New Delhi: One of the oldest long distance trains on Indian Railways – the Punjab Mail – completed 105 years on June 1. The origins of the Bombay to Peshawar Punjab Mail is based on a cost estimate paper circa 1911 and a complaint by an irate passenger circa October 12, 1912 about the ‘late arrival of the train by a few minutes at Delhi’, it has been more or less inferred that the Punjab Mail made her maiden run out of Ballard Pier Mole station on 1 June 1912.
Punjab Mail is over 16 years older than the more glamorous Frontier Mail. Ballard Pier Mole station was actually a hub for GIPR services from where the Punjab Mail or Punjab Limited as she was then called, finally steamed out on June 1, 1912. To begin with, there were the P & O steamers bringing in the mail, and the Officers of the Raj, along with their wives, on their first posting in Colonial India. The steamer voyage between Southampton and Bombay lasted 13 days.
As the British officials held combined tickets both for their voyage to Bombay, as well as their inland journey by train to their place of posting, they would, after disembarking, simply board one of the trains bound for either Madras, Calcutta or Delhi. Of the trains, the most prestigious was the Punjab Mail, or Punjab Limited as she was then called. The Punjab Limited used to run on fixed mail days from Bombay’s Ballard Pier Mole station all the way to Peshawar, via the GIP route, covering the 2496 km in about 47 hrs.
The train comprised of six cars: 3 for passengers, and 3 for postal goods and mail. The three passenger carrying cars had a capacity of 96 passengers only. The sparkling cars were all corridor cars, and were made up of first class, dual berth compartments. Catering as they were to the upper class gentry, the cars were pretty well appointed, offering lavatories, bathrooms, a restaurant car, and a compartment for luggage and the servants of the white sahibs.
During the pre-partition period, the Punjab Limited was the fastest train in British India. The Punjab Limited’s route ran over GIP track for the large part, and passed through Itarsi, Agra, Delhi, Amritsar and Lahore, before terminating at Peshawar Cantonment. The train started originating and terminating at Bombay VT (now Chhatrapati Shivaji Terminus Mumbai) from 1914. The train then loosely came to be known as the Punjab Mail, rather than Punjab Limited, and became a daily service.

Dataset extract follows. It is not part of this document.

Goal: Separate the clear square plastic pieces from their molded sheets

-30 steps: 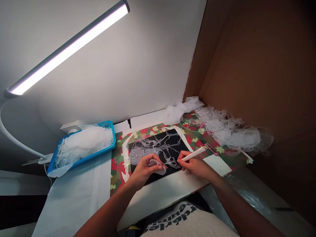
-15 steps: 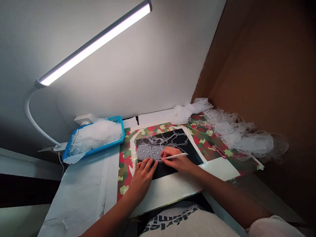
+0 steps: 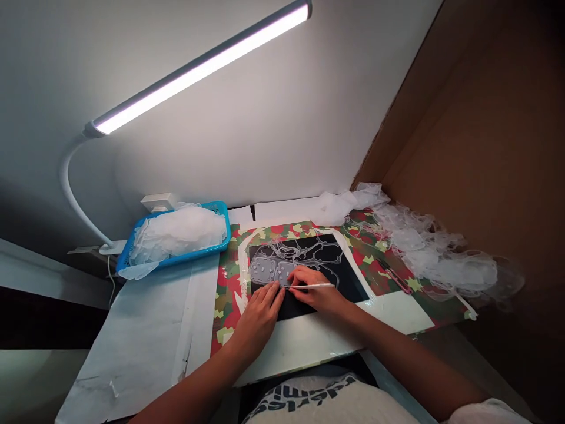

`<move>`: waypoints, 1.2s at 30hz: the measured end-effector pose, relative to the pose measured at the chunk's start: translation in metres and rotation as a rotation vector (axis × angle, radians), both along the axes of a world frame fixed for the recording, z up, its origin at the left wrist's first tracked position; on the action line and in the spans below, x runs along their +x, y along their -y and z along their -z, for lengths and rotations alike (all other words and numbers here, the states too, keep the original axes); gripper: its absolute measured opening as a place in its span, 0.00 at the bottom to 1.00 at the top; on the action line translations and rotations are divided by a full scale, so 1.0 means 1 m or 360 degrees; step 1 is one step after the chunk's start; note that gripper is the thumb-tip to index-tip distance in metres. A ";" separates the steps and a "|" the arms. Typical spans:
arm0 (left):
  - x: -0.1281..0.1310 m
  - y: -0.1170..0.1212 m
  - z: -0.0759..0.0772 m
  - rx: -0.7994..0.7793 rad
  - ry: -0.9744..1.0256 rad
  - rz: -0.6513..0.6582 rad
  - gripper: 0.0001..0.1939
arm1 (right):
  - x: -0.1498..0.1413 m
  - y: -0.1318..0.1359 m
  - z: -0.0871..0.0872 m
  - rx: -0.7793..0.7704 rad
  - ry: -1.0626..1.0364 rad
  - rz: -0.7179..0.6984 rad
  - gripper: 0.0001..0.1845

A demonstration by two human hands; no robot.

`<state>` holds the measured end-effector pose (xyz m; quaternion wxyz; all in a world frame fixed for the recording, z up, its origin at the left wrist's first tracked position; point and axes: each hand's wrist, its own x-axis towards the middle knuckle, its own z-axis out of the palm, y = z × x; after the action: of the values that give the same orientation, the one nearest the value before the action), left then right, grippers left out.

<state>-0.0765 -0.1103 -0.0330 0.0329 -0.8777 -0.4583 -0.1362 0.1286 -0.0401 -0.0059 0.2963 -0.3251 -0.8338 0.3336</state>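
My right hand (image 3: 314, 288) pinches a thin white pen-like stick (image 3: 320, 286), held nearly level, its tip at the lower edge of a translucent patterned sheet (image 3: 263, 270). That sheet lies on a black panel (image 3: 304, 310) and carries two rounded shapes with small raised dots. Beside the stick's tip, my left hand (image 3: 263, 306) lies flat with fingers stretched, fingertips at the sheet's lower edge. Further up the panel, white looping outlines (image 3: 309, 252) spread to the right. My right fingers cover part of the sheet.
Behind on the left, a blue basket (image 3: 228, 231) holds a heap of translucent white pieces (image 3: 183, 229). More thin cut-out film (image 3: 424, 247) is piled at the right, near a dark slim tool (image 3: 395, 277). A lit lamp (image 3: 203, 68) hangs above; a brown cardboard wall (image 3: 477, 135) stands right.
The stick in my right hand has tipped from a slant to nearly level. My left hand stays at the sheet. The whole view has shifted slightly.
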 end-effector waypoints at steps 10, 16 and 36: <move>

From a service meant primarily for the upper class white sahibs, the Punjab Mail soon started catering to the lower classes too. Third class cars started appearing on the Punjab Mail by the mid 1930s. In 1914, the GIP route from Bombay to Delhi was some 1541 km which the train used to cover in 29 hours and 30 minutes. In the early 1920s, this transit time was further reduced to 27 hours and 10 minutes, despite there being as many as 18 intermediate stops.